Спустя полгода «Эллины»-таки увидели свет — в Москве, тиражом в 1000 экземпляров. Издатель сообщил, что книга будет распределена по еврейским библиотекам, двести экземпляров, остальное — 800 экземпляров — будут мои, я смогу распоряжаться ими, как мне захочется... Но с помощью Бориса, мужа Ирочки, мне едва-едва удалось получить 200 экземпляров — сто пятьдесят я просил раздать моим друзьям в Москве и отослать Грише Карпилову в Минск, остальное я получил здесь, в Кливленде...

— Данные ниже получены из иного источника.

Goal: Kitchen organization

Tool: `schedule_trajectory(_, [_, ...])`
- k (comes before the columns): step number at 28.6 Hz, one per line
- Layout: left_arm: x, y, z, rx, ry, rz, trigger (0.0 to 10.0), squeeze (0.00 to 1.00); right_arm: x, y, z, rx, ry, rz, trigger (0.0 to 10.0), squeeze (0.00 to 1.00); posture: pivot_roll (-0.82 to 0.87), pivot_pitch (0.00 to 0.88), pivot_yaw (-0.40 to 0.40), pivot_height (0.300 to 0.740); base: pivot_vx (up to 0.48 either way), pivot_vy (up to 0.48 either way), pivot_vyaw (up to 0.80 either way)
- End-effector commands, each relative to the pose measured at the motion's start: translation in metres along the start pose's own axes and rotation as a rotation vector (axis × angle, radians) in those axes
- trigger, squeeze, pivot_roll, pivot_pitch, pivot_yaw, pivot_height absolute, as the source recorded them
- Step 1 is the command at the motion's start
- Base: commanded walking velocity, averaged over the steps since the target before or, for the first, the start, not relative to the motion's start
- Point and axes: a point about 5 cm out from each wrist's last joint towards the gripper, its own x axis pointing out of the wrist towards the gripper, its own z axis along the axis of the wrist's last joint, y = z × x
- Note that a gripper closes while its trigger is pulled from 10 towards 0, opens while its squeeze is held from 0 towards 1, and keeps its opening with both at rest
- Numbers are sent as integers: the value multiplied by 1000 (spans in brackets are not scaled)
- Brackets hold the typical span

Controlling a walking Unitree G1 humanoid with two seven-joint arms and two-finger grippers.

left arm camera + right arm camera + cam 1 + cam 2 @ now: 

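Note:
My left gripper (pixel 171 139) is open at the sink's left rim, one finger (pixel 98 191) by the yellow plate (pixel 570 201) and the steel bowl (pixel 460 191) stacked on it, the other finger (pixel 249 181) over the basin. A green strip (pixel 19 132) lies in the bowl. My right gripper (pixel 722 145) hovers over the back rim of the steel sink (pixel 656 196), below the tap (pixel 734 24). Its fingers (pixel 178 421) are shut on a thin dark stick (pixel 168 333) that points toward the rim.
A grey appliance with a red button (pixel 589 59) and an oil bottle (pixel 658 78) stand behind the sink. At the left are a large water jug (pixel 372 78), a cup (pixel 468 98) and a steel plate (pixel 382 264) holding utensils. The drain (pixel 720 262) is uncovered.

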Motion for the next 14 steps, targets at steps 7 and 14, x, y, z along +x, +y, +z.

Но дело не в этом, а в Сане Авербухе. Шесть лет моя рукопись, при полнейшей свободе слова, не могла превратиться в книгу — ни в Москве, ни в Нью-Йорке, ни в Иерусалиме... Все решил «Джойнт», а главное — старая наша дружба с Саней Авербухом, она не исчезла, не остыла, не иссякла...
Глава четырнадцатая
ЭМИГРАНТЫ
Добрый наш знакомый (слово «добрый» употребляю я здесь не в банально-пустом, а в полновесном смысле) Исаак Михайлович Фурштейн, вернувшись из поездки в родной ему Ленинград, или по новому-старому Санкт-Петербург, сказал, что купил там, в Печатном дворе, «Эллинов и иудеев» за полтора доллара... Он сообщил об этом с радостным удивлением, на полном, округлом его лице сияла улыбка. Весть, излетевшая из не по-стариковски румяных губ, звучала как сенсация. Да и в самом деле — сидя в Америке, в Кливленде, дотянуться до Петербурга, да еще и до Печатного двора... Это и в самом деле было сенсацией для меня, и приятно было, что привез ее именно он, Исаак Михайлович Фурштейн...
Мы познакомились вскоре после нашего приезда. Исаак Михайлович жил, как и мы, в доме по 8-й программе, но квартира его была не просто жильем, обиталищем — это было нечто вроде маленького музея еврейской культуры, начиная с великолепного подбора книг, в строгом порядке расставленных по полкам, и кончая картинами, гравюрами, фотографиями, развешенными — в столь же строго-изысканном порядке — по стенам. На видном месте располагалась небольшая статуэтка микельанджелевского Моисея, привезенная из Италии. Но Исаак Михайлович — большой, грузный, румянощекий, никогда не снимавший черной ермолки с полысевшей головы /ему было около восьмидесяти/ — не был замкнут лишь на культуре еврейства — по случаю и без всякого случая он дарил нам с Аней записи Козловского, Вертинского, Изабеллы Юрьевой, изумительной Галины Каревой... Романсы на стихи Пушкина, Лермонтова, Тютчева, Фета... Книги, театр, живопись — он был воплощением ленинградской, русской, европейской культуры, с ним можно было беседовать на самые разнообразные темы... Но не это привлекало меня к этому замечательному — для нашей эмиграции — человеку.